Plug the real number into the calculator. A $10,000 expense estimate versus a $20,000 reality changes your required hourly rate by $8 to $15 depending on billable hours. Underestimating expenses means you're subsidizing your business out of personal savings without realizing it.
Common mistakes
- Using 40 hours per week as billable capacity. Only client work is billable. Proposals, invoicing, admin, and marketing are overhead. Most solo freelancers bill 20-30 hours per week, not 40. Overestimating billable hours makes your calculated rate artificially low, leading to underpricing.
- Ignoring taxes. Self-employment tax is 15.3% on top of income tax. Combined, you're paying 30-40% depending on your bracket. If you calculate your rate without tax adjustments, you'll underprice by 30-40% and face a painful surprise in April.
- Forgetting about unpaid time off. Employees get paid vacation and sick days. Freelancers don't. If you take two weeks off per year, that's 50 working weeks instead of 52, which reduces billable hours by 4%. Factor this into your annual capacity or your rate won't cover downtime.
- Skipping the expense audit. Guessing at business costs leaves you underpriced. Track every subscription, insurance payment, software license, coworking fee, and equipment purchase for three months. The real number is always higher than the estimate.
- Pricing based on what competitors charge. Competitor rates don't account for your expenses, tax situation, or income goals. Two freelancers charging $75/hour might have completely different take-home pay depending on their business structure and overhead.
Advanced tips
- Run the calculator with three scenarios: conservative (20 billable hours per week), realistic (25 hours), and optimistic (30 hours). The spread shows you how utilization affects pricing. If the conservative rate feels too high to sell, focus on improving sales efficiency so you can hit the realistic scenario instead of lowering your rate.
- After calculating your base rate, add 15-20% for proposal complexity, rush jobs, difficult clients, or niche expertise. Your base rate keeps you solvent. Premium pricing creates profit margin for growth and reinvestment.
- Compare your calculated rate to your current rate. If you're charging $50 and the calculator says $80, you have two options: raise rates gradually with new clients, or cut expenses and increase billable hours to make $50 sustainable. Most freelancers find raising rates is easier than working more hours.

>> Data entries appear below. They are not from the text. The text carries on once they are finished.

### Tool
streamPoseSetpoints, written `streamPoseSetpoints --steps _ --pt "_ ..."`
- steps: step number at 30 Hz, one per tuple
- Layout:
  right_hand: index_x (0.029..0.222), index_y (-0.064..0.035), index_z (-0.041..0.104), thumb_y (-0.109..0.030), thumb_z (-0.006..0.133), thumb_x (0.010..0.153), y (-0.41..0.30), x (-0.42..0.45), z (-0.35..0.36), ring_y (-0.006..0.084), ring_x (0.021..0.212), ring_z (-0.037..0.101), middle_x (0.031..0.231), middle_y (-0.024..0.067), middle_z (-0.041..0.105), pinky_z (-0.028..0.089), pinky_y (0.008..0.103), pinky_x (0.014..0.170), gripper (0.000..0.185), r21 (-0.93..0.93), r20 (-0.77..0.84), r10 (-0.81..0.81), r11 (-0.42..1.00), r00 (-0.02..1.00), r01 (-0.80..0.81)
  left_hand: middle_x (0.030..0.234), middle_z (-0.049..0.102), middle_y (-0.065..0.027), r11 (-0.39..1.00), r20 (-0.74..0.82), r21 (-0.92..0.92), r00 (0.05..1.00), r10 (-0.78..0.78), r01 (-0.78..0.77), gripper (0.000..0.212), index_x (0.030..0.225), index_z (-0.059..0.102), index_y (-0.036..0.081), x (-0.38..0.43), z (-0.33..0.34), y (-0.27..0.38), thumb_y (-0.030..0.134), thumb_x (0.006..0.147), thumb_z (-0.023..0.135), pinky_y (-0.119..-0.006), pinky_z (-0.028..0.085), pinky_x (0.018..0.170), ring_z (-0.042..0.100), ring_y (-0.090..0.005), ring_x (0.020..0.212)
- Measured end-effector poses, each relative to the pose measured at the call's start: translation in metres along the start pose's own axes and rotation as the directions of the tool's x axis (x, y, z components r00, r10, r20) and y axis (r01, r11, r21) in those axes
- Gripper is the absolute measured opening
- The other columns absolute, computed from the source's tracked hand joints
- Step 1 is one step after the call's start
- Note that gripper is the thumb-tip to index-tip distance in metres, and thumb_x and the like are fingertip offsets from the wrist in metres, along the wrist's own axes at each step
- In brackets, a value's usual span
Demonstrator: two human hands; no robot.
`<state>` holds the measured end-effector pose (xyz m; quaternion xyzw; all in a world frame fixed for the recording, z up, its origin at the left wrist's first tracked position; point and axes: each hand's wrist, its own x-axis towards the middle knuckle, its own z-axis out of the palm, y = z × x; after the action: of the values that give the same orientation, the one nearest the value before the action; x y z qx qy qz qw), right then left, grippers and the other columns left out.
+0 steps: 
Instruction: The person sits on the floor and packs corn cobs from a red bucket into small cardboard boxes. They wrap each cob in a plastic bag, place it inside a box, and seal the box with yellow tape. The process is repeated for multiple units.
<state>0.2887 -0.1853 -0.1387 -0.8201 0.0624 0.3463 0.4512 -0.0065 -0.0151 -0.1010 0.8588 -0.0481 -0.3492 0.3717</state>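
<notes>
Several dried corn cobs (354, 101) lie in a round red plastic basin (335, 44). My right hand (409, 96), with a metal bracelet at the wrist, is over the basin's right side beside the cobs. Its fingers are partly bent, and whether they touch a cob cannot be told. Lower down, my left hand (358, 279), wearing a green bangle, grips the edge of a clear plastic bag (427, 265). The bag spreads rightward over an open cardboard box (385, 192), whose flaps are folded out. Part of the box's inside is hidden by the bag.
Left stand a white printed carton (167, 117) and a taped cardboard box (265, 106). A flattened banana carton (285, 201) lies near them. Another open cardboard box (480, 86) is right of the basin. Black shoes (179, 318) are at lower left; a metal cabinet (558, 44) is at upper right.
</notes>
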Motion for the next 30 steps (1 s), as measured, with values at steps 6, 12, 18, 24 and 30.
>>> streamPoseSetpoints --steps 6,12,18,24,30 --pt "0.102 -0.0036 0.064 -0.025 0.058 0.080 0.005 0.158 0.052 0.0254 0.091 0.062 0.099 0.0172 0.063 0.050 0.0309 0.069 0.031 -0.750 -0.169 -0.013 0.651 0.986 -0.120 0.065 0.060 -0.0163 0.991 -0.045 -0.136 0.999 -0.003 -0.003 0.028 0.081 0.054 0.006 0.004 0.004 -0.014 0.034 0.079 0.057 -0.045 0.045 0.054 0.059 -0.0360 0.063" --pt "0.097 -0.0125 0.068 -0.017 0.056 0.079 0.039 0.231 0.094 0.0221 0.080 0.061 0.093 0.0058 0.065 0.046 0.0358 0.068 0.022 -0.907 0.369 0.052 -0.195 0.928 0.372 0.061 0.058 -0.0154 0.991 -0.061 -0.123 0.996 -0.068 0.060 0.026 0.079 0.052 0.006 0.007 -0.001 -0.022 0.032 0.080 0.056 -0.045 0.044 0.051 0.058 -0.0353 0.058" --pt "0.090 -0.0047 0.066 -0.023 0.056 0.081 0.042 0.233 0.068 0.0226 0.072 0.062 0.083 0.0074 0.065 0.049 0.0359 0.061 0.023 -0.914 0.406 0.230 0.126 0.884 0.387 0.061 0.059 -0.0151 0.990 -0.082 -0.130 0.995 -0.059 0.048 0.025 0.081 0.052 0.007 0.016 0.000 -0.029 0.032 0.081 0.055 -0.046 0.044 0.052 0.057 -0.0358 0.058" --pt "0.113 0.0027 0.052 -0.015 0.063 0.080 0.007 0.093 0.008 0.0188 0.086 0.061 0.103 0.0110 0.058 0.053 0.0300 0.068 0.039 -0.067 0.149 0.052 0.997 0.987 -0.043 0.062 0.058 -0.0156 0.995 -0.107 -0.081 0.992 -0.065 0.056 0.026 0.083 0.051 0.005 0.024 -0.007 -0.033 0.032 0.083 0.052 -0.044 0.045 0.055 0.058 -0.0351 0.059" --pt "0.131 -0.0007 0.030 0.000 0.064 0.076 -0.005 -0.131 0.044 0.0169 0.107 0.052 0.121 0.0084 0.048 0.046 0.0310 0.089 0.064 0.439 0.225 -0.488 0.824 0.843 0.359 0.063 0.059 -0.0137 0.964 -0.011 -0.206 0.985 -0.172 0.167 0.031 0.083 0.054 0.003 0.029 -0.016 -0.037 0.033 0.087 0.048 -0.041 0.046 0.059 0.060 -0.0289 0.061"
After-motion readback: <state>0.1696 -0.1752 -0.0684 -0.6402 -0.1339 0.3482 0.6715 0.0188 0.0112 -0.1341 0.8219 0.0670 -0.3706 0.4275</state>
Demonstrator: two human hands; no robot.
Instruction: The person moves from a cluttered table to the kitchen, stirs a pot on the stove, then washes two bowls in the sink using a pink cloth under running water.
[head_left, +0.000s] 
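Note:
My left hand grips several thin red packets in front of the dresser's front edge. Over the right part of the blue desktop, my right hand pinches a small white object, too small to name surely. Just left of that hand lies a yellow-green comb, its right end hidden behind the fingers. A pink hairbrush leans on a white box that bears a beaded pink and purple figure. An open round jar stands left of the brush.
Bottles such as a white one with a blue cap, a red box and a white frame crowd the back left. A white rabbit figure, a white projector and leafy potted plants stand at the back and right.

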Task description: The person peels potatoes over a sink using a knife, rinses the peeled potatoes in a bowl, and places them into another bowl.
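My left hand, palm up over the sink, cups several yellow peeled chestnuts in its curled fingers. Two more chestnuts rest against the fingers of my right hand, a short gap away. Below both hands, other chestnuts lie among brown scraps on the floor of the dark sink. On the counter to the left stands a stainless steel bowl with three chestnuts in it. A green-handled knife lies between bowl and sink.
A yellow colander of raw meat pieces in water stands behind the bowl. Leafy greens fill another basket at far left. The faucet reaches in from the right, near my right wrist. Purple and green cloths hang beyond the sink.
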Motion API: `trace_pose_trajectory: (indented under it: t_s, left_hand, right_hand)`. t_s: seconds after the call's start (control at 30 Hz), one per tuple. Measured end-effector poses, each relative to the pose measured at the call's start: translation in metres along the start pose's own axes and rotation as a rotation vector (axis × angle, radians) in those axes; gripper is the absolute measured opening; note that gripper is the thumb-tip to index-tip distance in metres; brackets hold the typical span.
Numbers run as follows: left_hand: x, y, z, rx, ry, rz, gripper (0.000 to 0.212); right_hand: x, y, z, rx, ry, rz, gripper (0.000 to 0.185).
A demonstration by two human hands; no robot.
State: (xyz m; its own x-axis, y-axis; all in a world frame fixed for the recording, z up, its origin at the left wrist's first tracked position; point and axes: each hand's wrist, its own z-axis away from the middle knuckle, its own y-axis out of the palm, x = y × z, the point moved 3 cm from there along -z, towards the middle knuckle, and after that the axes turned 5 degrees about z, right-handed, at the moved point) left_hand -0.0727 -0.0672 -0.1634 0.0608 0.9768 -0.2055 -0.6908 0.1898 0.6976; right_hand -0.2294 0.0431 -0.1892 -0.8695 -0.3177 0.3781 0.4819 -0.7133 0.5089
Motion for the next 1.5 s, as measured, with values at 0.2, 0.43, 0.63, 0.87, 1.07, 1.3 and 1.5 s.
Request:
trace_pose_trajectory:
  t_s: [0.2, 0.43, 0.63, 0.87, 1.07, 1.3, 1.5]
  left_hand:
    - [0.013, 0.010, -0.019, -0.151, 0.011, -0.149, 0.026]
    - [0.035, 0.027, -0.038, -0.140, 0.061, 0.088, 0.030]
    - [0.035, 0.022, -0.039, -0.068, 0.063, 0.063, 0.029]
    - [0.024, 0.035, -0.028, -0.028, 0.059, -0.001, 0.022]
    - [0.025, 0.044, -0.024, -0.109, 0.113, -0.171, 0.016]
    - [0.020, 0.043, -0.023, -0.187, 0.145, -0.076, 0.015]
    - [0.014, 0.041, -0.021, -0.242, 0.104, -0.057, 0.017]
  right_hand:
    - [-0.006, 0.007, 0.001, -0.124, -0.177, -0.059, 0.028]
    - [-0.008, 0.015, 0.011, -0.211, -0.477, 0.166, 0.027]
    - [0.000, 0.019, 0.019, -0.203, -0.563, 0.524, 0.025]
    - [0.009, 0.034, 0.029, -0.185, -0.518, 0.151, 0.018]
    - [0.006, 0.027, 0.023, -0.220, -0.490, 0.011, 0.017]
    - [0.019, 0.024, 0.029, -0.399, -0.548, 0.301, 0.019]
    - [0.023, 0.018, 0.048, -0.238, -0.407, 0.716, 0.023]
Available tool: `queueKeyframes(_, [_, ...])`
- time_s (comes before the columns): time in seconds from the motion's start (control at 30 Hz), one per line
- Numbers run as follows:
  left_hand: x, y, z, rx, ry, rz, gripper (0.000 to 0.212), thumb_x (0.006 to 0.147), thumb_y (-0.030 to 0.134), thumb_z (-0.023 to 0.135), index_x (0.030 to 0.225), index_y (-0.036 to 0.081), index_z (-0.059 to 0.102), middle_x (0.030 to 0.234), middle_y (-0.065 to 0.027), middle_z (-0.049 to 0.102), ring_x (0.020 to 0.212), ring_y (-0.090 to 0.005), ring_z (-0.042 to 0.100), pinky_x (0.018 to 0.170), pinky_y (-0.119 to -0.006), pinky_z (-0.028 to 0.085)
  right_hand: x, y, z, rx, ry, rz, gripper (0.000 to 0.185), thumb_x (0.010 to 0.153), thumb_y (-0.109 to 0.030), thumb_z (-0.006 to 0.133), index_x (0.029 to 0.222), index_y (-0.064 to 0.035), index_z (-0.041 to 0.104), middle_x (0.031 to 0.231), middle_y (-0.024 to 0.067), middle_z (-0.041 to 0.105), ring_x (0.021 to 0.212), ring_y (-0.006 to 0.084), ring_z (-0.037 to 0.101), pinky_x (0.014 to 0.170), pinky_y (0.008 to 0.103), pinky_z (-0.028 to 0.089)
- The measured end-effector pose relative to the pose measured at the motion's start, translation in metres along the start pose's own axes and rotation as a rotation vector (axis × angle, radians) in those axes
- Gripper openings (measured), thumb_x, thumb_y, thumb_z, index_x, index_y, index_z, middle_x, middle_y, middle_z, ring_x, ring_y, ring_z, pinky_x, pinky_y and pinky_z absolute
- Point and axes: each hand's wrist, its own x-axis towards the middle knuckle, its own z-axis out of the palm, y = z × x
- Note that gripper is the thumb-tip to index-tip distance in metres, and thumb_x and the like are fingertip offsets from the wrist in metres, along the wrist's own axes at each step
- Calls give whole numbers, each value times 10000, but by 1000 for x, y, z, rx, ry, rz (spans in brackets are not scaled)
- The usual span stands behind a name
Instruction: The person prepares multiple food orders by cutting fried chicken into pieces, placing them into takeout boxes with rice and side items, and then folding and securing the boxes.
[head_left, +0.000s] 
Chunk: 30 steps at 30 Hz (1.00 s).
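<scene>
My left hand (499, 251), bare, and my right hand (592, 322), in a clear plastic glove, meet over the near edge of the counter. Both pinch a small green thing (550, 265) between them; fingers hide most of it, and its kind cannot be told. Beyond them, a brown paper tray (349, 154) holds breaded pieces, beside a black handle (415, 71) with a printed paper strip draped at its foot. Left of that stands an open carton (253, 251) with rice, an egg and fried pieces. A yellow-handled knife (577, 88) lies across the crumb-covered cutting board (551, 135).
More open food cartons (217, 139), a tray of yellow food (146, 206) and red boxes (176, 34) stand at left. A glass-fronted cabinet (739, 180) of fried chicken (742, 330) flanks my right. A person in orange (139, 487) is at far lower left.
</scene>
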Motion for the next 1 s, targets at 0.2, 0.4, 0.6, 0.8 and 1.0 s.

- Use this rate for hourly projects and as a baseline for fixed-price quotes. If a project will take 20 hours and your rate is $75, quote at least $1,500. Quoting below your hourly rate equivalent means you're discounting without negotiation.
- Revisit this calculator every six months. As your expenses grow (better tools, insurance increases, retirement contributions), your rate needs to rise proportionally. Annual rate adjustments of 5-10% keep pace with business costs and experience growth.
Once you have your target rate, test it against market positioning. Use the freelance rate calculator to explore value-based pricing models that charge for outcomes instead of hours. If you're pricing consulting engagements instead of deliverable-based freelance work, the consulting rate calculator adjusts for the higher rates consultants command for strategic advice. For client proposals, knowing your minimum viable rate prevents you from underpricing out of fear or saying yes to projects that don't hit your income targets.